● Exercise: Take the listing below and output it exactly, with no images.
Data excerpt START
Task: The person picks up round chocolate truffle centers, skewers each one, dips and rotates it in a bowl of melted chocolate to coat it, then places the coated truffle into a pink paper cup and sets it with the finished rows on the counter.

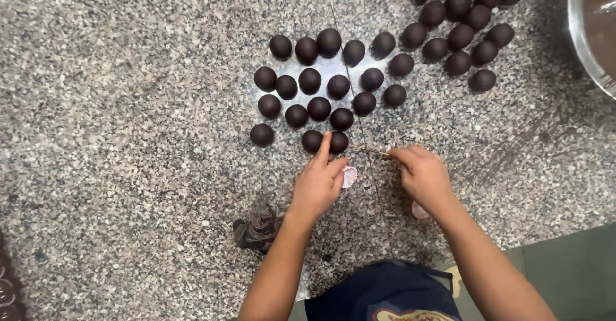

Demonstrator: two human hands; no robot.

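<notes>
Many dark brown balls [319, 108] lie in rows on a speckled granite floor [128, 103]. My left hand [317, 183] rests its fingertips on the nearest ball [338, 142] at the front of the group. My right hand [423, 174] pinches a thin wooden stick [369, 149] that points left toward that ball. A small pink paper cup [349, 176] lies just under my left hand.
A second cluster of dark balls [459, 19] lies at the top right. A steel bowl [587, 35] with brown mix stands at the right edge. A dark crumpled cloth [256, 228] lies by my left forearm. Another pale piece [419, 211] shows under my right wrist.
</notes>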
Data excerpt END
● Solution for this exercise:
Task: The person picks up round chocolate truffle centers, skewers each one, dips and rotates it in a bowl of melted chocolate to coat it, then places the coated truffle into a pink paper cup and sets it with the finished rows on the counter.


Demonstrator: two human hands; no robot.

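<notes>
Many dark brown balls [319, 108] lie in rows on a speckled granite floor [128, 103]. My left hand [317, 183] rests its fingertips on the nearest ball [338, 142] at the front of the group. My right hand [423, 174] pinches a thin wooden stick [369, 149] that points left toward that ball. A small pink paper cup [349, 176] lies just under my left hand.
A second cluster of dark balls [459, 19] lies at the top right. A steel bowl [587, 35] with brown mix stands at the right edge. A dark crumpled cloth [256, 228] lies by my left forearm. Another pale piece [419, 211] shows under my right wrist.
</notes>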

No more output is required for this exercise.